Would Broncos have interest in Aaron Rodgers at this year’s trade deadline or next offseason?

Ten thoughts on the Broncos after NFL Network reported Monday that quarterback Aaron Rodgers has told people “close to him,” he plans on playing for Green Bay this year:

1. Well, it looks like the Broncos will have to settle for seeing Rodgers in Super Bowl 56 (Feb. 13 in Inglewood, Calif.) instead of playing for them. I thought Tuesday was the big day for the Rodgers-Packers marriage. If he reports for camp, the line of communication are open in Green Bay; if he is a no-show, then he’s serious about engineering an immediate move. This news-break should indicate his plans. As others in the league have agreed, I didn’t think there was a chance Rodgers would (or will) retire this year.

2. Ever since word was presented that Rodgers wanted out, it was a long shot No. 12 would be the Broncos’ No. 1 quarterback this year. But it was fun to speculate, wasn’t it? My strategy was keep hope alive until I saw Rodgers wearing a Packers helmet. My mock offer for Rodgers was two first-round picks, receiver Jerry Jeudy, one other player and a pick swap (such as the Pack’s second-rounder for the Broncos’ third-rounder).

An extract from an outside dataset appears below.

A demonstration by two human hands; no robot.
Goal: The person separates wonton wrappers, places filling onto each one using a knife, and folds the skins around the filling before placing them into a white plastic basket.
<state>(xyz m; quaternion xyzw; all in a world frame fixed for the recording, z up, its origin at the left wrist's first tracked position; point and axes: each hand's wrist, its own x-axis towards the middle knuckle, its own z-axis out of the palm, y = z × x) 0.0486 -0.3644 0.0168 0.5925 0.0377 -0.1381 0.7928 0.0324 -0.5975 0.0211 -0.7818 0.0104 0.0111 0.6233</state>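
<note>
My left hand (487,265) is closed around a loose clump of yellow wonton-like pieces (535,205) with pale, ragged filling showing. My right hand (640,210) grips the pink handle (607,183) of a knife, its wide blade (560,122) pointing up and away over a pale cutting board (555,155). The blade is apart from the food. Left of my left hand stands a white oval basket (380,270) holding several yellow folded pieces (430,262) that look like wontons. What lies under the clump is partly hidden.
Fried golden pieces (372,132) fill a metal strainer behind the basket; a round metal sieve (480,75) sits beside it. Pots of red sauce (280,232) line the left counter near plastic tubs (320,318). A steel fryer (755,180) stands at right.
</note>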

3. Two scenarios: Would the Broncos be interested in Rodgers at the Nov. 2 trade deadline or next offseason? In November, if the Broncos are playing well, why shake up the decks and put all of the pressure on Rodgers? If the season isn’t going well, why believe Rodgers can ride to the instant rescue?

4. Next March is more complicated. Rodgers will be 38 and will presumably have 17-20 games of additional mileage on his body. I would lower the price to one first-rounder as a result … if the Broncos are even interested.

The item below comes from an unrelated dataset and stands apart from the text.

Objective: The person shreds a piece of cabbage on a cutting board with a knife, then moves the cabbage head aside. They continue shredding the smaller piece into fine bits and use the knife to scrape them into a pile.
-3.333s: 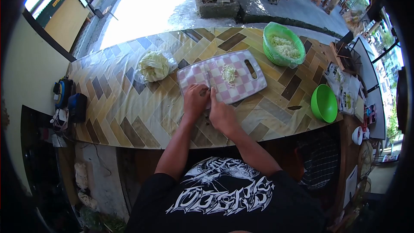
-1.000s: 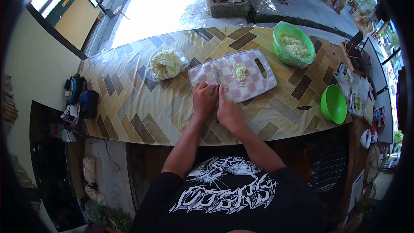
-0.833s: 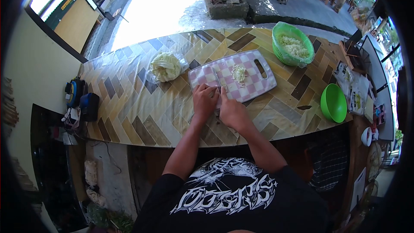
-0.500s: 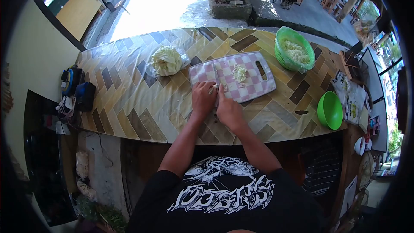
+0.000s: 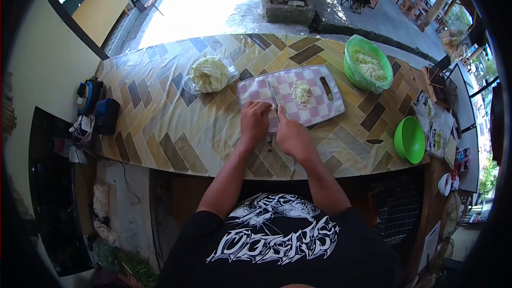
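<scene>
A pink-and-white checkered cutting board (image 5: 314,113) lies on the table. My right hand (image 5: 294,137) is closed around the handle of a knife (image 5: 273,94), whose blade points away from me over the board. My left hand (image 5: 255,121) rests at the board's near left edge, fingers bent together around a small pale piece, mostly hidden. Shredded cabbage (image 5: 300,92) lies in a small heap right of the blade. Beyond the board, to the left, a cabbage (image 5: 208,74) sits on clear plastic. A green basket (image 5: 352,70) lined with plastic holds more shreds at the back right.
The table (image 5: 154,128) has a wood-pattern cover. A green bowl (image 5: 409,140) stands tilted at its right edge, near plastic packages (image 5: 436,122). Dark blue and black objects (image 5: 106,116) stand at the left end. A tree planter (image 5: 288,10) is beyond the table.
My right hand and the knife have shifted slightly right, and the gap to my left hand is a little wider. The whole view has also moved slightly.
</scene>
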The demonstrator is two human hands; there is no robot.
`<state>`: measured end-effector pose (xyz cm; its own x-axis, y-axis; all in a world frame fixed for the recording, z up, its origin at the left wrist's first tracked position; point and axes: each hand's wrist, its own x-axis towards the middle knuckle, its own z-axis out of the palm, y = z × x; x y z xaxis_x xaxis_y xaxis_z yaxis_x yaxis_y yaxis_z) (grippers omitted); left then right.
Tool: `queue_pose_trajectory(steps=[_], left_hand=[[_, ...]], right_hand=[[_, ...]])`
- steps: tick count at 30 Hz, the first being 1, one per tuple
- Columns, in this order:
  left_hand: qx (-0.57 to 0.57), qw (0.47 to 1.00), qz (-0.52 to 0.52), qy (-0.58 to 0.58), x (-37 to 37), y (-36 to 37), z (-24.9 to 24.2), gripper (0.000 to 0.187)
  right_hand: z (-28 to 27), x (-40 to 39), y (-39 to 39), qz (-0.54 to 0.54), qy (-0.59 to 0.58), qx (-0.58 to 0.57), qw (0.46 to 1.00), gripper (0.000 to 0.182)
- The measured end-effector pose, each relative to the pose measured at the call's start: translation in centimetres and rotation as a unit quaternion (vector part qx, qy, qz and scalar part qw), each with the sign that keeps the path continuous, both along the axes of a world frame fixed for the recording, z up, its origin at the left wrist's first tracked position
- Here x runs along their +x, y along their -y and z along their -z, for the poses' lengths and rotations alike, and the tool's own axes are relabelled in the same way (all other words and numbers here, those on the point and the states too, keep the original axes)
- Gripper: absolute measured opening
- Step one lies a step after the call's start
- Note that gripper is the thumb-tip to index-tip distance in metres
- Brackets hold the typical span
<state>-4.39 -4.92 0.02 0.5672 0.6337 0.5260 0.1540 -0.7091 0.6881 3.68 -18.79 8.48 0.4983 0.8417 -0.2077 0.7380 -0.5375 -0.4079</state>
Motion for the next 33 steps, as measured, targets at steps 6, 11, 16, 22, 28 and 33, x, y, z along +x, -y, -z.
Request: queue_pose_trajectory(steps=[6, 11, 16, 22, 28, 33], left_hand=[[-0.014, 1.000, 0.026, -0.008, 0.0, -0.3, -0.2, 0.007], [-0.013, 0.999, 0.030, -0.005, 0.0, -0.3, -0.1, 0.007], [0.000, 0.998, 0.058, -0.040, -0.1, -0.9, -0.3, 0.006], [0.037, 0.998, 0.043, -0.028, 0.0, -0.8, -0.8, 0.006], [0.030, 0.996, 0.062, -0.049, -0.1, -1.2, -0.4, 0.006], [0.028, 0.996, 0.068, -0.045, 0.1, -1.1, -0.7, 0.006]], right_hand=[[-0.3, -1.1, 0.0, 0.001, 0.020, -0.046, 0.999, 0.077], [1.4, -0.5, -1.0, 0.016, 0.017, -0.014, 1.000, 0.078], [0.0, -0.5, 0.3, -0.001, 0.020, -0.041, 0.999, 0.079], [1.8, -1.8, -0.7, 0.042, -0.010, -0.031, 0.999, 0.077], [0.7, -0.6, 0.1, 0.032, -0.019, -0.010, 0.999, 0.076], [2.0, -1.6, 0.1, 0.061, -0.018, 0.002, 0.998, 0.073]])
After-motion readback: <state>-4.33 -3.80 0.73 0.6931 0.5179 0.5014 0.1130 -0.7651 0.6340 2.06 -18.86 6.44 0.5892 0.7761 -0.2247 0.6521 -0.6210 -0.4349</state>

5. Amazingly, Rodgers not being traded to the Broncos will please the vocal minority who emailed me this summer saying Rodgers is “too old” (even though he won the MVP last year) and “not a great teammate” (how would they know that?) and is “injury prone” (hasn’t missed a game since ’17). Who knows if Rodgers-Broncos 2021 would have been a success, but it sure as heck would have been fascinating to watch.

6. I have never worried about the salary cap implications of acquiring Rodgers. He would have looked for a raise — he’s tied for fifth among quarterbacks with an average salary of $33.5 million. Knowing the cap will explode when the new television deal begins in 2023, the Broncos could give him a big bump with higher base salaries in ’23-’24, allowing them to keep their core players. Plus, Rodgers could serve as a Chief Recruiter like Peyton Manning and Tom Brady, convincing guys to take a little less to play with him.

7. Assuming a Rodgers to Denver deal won’t happen, what about Houston quarterback Deshaun Watson? He reported to Texans training camp to avoid daily $50,000 fines that must be enforced according to the collective bargaining agreement. Watson is subject to 22 civil cases and multiple criminal complaints in Houston, which I think makes him untouchable to a club with interest until there is clarity on the cases and his ’21 playing eligibility. The Texans will want a trade that fills both their draft cupboard and depth chart.

8. When the Broncos begin full-squad practice Wednesday, Drew Lock and Teddy Bridgewater will compete for the Week 1 starting assignment and should be in good shape about not looking over their shoulders toward Rodgers/Watson. One way the Broncos could spin this if they want: A year ago, Lock was viewed well enough that he was given a chance to seize the job long term and Carolina thought highly enough of Bridgewater to sign him to a three-year, $60 million contract. Agree or disagree, that could be their forecast.

9. Lock will have to be leaps and bounds better in camp/preseason to get the nod over Bridgewater.

10. A hypothetical: The Broncos struggle (again) offensively and start multiple quarterbacks (again) on their way to a sixth consecutive year out of the playoffs. The smart move would be pooling their assets to move into the top five (or higher) to draft a quarterback and surround him with a getting-more-experience offense. There! I fixed the Broncos!